=== EXERCISE BRIEF ===
Print the data again, exactly.

=== COLLECTED DATA ===

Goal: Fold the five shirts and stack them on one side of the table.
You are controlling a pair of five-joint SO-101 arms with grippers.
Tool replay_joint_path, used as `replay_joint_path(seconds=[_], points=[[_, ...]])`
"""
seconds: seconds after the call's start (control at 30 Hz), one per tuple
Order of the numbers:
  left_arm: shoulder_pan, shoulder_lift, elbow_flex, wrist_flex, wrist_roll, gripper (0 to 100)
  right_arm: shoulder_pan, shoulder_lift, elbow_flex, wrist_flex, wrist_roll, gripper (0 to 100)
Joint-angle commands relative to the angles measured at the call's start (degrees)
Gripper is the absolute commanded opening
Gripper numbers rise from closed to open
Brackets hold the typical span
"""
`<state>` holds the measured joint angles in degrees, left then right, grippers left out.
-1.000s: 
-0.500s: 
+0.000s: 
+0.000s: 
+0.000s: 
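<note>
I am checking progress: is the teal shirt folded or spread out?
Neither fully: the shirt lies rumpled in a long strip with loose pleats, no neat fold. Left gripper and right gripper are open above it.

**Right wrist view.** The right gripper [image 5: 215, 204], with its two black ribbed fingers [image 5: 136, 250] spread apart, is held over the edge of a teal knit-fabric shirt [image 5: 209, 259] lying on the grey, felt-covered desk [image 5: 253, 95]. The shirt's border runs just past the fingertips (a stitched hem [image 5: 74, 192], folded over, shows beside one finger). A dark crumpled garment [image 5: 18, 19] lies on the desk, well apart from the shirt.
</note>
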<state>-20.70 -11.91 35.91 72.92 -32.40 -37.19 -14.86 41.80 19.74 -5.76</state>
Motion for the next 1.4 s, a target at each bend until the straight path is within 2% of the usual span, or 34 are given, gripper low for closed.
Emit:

=== REPLY TO THE EXERCISE ===
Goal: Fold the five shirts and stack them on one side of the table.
You are controlling a pair of five-joint SO-101 arms with grippers.
Tool replay_joint_path, used as `replay_joint_path(seconds=[_], points=[[_, ...]])`
"""
seconds: seconds after the call's start (control at 30 Hz), one per tuple
Order of the numbers:
  left_arm: shoulder_pan, shoulder_lift, elbow_flex, wrist_flex, wrist_roll, gripper (0 to 100)
  right_arm: shoulder_pan, shoulder_lift, elbow_flex, wrist_flex, wrist_roll, gripper (0 to 100)
Joint-angle commands relative to the angles measured at the call's start (degrees)
Gripper is the absolute commanded opening
Gripper numbers rise from closed to open
Brackets hold the typical span
"""
`<state>` holds the measured joint angles in degrees, left then right, grippers left out.
-1.000s: 
-0.500s: 
+0.000s: 
+0.000s: 
+0.000s: 
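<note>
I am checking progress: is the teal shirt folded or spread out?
Neither fully: the shirt lies rumpled in a long strip with loose pleats, no neat fold. Left gripper and right gripper are open above it.

**Right wrist view.** The right gripper [image 5: 215, 204], with its two black ribbed fingers [image 5: 136, 250] spread apart, is held over the edge of a teal knit-fabric shirt [image 5: 209, 259] lying on the grey, felt-covered desk [image 5: 253, 95]. The shirt's border runs just past the fingertips (a stitched hem [image 5: 74, 192], folded over, shows beside one finger). A dark crumpled garment [image 5: 18, 19] lies on the desk, well apart from the shirt.
</note>
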<state>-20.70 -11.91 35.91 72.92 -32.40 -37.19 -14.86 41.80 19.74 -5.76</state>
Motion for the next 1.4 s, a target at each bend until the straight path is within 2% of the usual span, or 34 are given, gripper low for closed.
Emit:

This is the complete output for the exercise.